Pictures aside, repeat all the entries below exactly as they appear.

Saved data entries
--------------------
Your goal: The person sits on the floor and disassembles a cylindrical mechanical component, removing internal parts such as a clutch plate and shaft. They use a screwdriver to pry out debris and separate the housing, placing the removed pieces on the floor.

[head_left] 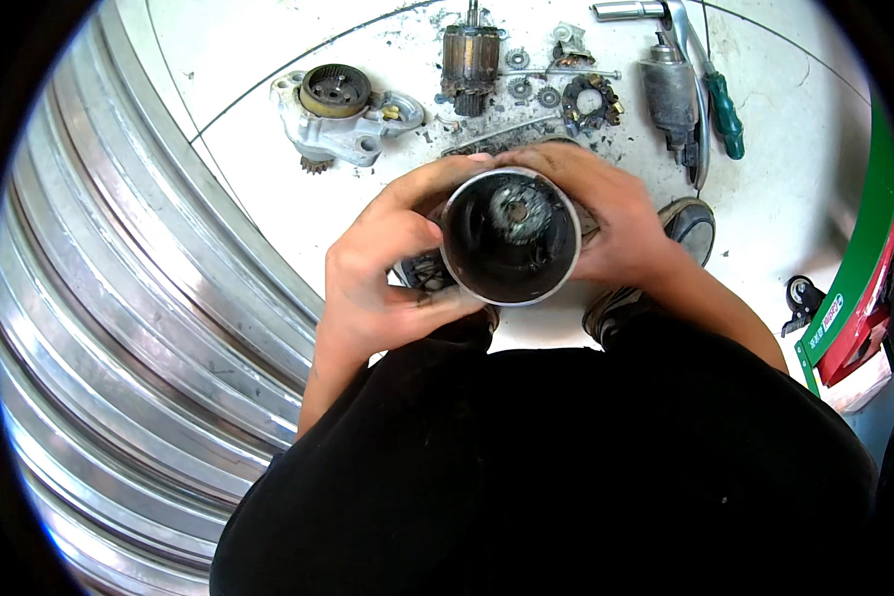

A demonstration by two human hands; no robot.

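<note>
Both hands grip a cylindrical metal motor housing by its sides, its round opening facing up at me. Its inner wall is dark, and a lighter round end with a central hole shows at the bottom. My left hand wraps the left side, thumb and fingers spread around it. My right hand closes on the far right side; some of its fingers are hidden. Beyond the hands lie a motor armature with copper windings, a round brush holder, a small gear and a long bolt.
A cast gear housing sits at the far left. At the far right lie a cylindrical solenoid, a ratchet wrench and a green-handled screwdriver. Dark debris dots the white floor. Ribbed metal lines the left; a green-edged case stands right.
</note>
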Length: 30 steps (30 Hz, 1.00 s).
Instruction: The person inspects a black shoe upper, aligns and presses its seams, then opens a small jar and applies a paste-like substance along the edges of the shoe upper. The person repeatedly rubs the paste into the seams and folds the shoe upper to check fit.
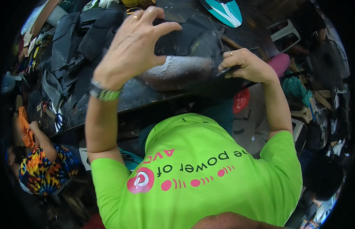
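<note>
Over the worktable, my left hand (133,47) is spread, with thumb and forefinger wide apart. Its thumb tip is at the top of a worn, rounded block (185,68), whitish above and brown below, near the table's front edge. The other fingers curl down by a dark sheet of material (177,40). At the block's right end, my right hand (244,66) is closed, pinching a thin dark object whose kind I cannot make out. Blurred black material (219,87) hangs just below that hand.
Black cut pieces (85,42) pile up on the table's left. A teal piece with white stripes (225,11) lies at the far side, and a wooden-handled tool (231,42) is near my right hand. Another person in a colourful shirt (45,166) is at lower left. Plastic chairs (286,36) stand right.
</note>
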Tool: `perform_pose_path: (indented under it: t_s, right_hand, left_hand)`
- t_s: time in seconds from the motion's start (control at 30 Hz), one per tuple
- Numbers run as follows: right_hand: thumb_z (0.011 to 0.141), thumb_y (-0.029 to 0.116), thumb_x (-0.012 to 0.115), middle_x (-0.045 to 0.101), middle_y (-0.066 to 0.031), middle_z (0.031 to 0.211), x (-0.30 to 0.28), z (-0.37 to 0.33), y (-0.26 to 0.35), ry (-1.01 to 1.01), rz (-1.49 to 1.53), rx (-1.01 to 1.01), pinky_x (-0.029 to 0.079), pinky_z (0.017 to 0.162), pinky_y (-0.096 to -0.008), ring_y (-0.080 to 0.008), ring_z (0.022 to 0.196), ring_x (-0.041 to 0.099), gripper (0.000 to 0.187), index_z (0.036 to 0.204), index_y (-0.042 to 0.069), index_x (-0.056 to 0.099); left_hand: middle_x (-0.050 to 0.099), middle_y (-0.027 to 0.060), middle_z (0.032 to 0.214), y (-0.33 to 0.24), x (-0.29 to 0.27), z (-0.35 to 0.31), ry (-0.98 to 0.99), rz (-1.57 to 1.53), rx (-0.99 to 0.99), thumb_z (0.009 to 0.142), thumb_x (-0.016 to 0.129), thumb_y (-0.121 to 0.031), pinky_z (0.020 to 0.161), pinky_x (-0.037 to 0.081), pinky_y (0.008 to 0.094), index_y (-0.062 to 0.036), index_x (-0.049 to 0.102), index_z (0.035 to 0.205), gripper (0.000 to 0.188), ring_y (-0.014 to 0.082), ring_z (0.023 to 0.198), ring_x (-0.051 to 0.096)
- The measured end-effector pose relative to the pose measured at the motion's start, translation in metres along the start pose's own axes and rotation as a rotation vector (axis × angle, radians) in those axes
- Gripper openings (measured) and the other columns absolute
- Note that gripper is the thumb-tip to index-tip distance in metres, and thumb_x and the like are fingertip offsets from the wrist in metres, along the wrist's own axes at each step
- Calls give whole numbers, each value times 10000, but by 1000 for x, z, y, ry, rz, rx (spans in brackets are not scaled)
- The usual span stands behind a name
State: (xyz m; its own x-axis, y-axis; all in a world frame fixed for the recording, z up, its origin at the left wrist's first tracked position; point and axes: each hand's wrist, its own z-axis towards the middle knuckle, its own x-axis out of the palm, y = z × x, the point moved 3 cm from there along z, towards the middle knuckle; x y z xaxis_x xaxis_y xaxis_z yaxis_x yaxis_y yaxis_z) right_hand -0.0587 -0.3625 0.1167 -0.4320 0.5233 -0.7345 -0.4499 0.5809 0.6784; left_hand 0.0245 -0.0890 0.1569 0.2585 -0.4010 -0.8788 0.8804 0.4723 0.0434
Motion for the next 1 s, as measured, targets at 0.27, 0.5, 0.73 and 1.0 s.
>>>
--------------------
Result of this exercise:
Your goal: The person sits on the floor and disassembles a cylindrical mechanical component, removing internal parts such as a clutch plate and shaft. They use a screwdriver to pry out debris and separate the housing, placing the removed pieces on the floor.

[head_left] 

A demonstration by two human hands; no robot.

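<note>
Both hands grip a cylindrical metal motor housing by its sides, its round opening facing up at me. Its inner wall is dark, and a lighter round end with a central hole shows at the bottom. My left hand wraps the left side, thumb and fingers spread around it. My right hand closes on the far right side; some of its fingers are hidden. Beyond the hands lie a motor armature with copper windings, a round brush holder, a small gear and a long bolt.
A cast gear housing sits at the far left. At the far right lie a cylindrical solenoid, a ratchet wrench and a green-handled screwdriver. Dark debris dots the white floor. Ribbed metal lines the left; a green-edged case stands right.
</note>
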Length: 30 steps (30 Hz, 1.00 s).
Instruction: The person inspects a black shoe upper, aligns and presses its seams, then opens a small jar and applies a paste-like substance along the edges of the shoe upper. The person repeatedly rubs the paste into the seams and folds the shoe upper to check fit.
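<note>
Over the worktable, my left hand (133,47) is spread, with thumb and forefinger wide apart. Its thumb tip is at the top of a worn, rounded block (185,68), whitish above and brown below, near the table's front edge. The other fingers curl down by a dark sheet of material (177,40). At the block's right end, my right hand (244,66) is closed, pinching a thin dark object whose kind I cannot make out. Blurred black material (219,87) hangs just below that hand.
Black cut pieces (85,42) pile up on the table's left. A teal piece with white stripes (225,11) lies at the far side, and a wooden-handled tool (231,42) is near my right hand. Another person in a colourful shirt (45,166) is at lower left. Plastic chairs (286,36) stand right.
</note>
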Tool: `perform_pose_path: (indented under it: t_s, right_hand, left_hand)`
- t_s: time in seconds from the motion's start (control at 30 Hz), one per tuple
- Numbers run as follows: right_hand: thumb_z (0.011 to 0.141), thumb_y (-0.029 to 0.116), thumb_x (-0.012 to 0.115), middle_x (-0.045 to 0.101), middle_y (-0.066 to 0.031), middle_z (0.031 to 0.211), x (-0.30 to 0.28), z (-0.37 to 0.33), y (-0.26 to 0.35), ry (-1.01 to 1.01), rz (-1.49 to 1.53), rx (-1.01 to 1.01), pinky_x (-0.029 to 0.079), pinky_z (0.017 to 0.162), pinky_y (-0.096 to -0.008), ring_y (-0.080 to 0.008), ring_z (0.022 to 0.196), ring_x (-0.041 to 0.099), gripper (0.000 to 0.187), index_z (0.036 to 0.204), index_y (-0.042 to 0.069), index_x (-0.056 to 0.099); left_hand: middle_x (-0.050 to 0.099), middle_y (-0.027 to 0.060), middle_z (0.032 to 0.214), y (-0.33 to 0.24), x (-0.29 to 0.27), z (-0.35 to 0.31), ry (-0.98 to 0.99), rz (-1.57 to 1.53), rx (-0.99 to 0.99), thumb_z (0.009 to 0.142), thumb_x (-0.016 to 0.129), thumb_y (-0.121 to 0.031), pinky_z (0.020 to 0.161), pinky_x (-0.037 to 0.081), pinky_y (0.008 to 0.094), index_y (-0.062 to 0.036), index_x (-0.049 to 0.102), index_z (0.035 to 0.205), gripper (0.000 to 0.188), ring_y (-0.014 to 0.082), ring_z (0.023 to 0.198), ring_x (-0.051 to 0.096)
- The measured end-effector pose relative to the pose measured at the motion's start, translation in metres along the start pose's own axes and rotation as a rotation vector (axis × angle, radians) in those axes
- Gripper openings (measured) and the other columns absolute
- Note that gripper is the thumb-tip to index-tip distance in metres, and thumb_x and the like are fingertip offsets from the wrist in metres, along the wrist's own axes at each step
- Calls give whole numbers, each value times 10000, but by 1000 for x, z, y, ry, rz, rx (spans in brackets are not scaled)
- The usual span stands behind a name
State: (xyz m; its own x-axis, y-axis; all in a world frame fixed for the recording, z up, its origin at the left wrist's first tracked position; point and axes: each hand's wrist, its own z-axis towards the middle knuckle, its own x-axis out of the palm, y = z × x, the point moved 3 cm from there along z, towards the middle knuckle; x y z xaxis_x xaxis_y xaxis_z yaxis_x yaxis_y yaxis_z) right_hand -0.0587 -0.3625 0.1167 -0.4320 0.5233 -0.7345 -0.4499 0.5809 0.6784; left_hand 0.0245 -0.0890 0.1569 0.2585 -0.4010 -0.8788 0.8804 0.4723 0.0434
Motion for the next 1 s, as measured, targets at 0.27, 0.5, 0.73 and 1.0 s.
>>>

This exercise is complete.